A l’inverse, les élèves qui harcèlent le plus, toutes catégories confondues, sont ceux avec des troubles émotionnels et du comportement (Rose & al., 2011). Margraf & Pinquart (2016) apportent toutefois des précisions et des nuances supplémentaires par rapport à ces élèves-là.

Ces chercheurs montrent en effet que les adolescents avec des troubles du comportement sont plus enclins à harceler, alors que ceux avec des troubles émotionnels (anxiété, dépression) sont plus à risque d’être harcelés. Les adolescents qui ont des troubles émotionnels et du comportement associés, peuvent quant eux aussi bien-être du côté des harceleurs que des harcelés, notamment par l’adoption du statut de victime provocante.

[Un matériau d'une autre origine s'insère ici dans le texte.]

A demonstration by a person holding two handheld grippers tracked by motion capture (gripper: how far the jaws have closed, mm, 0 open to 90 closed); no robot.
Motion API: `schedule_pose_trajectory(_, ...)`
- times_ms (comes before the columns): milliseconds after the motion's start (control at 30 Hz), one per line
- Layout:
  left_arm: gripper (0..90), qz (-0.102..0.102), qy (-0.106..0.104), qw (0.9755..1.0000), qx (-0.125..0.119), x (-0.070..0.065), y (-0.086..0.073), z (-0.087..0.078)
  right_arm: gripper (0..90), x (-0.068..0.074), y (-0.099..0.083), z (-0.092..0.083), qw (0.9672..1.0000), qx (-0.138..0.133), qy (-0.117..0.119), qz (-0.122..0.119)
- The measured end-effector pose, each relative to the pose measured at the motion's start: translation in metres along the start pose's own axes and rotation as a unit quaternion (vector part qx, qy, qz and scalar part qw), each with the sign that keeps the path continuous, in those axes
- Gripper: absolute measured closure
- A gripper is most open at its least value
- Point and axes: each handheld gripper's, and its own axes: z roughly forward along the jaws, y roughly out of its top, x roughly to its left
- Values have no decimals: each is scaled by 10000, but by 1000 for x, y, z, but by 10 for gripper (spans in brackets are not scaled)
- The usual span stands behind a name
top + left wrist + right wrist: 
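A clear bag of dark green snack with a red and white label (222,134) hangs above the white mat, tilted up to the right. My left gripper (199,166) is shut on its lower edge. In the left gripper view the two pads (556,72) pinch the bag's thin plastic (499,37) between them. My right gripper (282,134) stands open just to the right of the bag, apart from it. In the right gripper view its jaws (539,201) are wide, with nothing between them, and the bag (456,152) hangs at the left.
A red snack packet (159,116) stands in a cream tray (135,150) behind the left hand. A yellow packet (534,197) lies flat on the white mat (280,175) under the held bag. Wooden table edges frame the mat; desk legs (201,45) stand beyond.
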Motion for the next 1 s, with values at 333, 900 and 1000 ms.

Les recherches menées en enseignement spécialisé ont donc mis en lumière une spécificité du harcèlement scolaire, en comparaison avec l’enseignement ordinaire, tant au niveau du taux de harceleurs et harcelés qu’au niveau des formes que prend le harcèlement. Des études plus poussées ont aussi montré des différences entre classes spécialisées et classes intégrées, le harcèlement étant plus élevé en classe spécialisée, sauf en cas d’intégration partielle ou de mauvaise qualité en classe intégrée. De plus, des différences ont même été trouvées à l’intérieur des classes suivant les profils des élèves.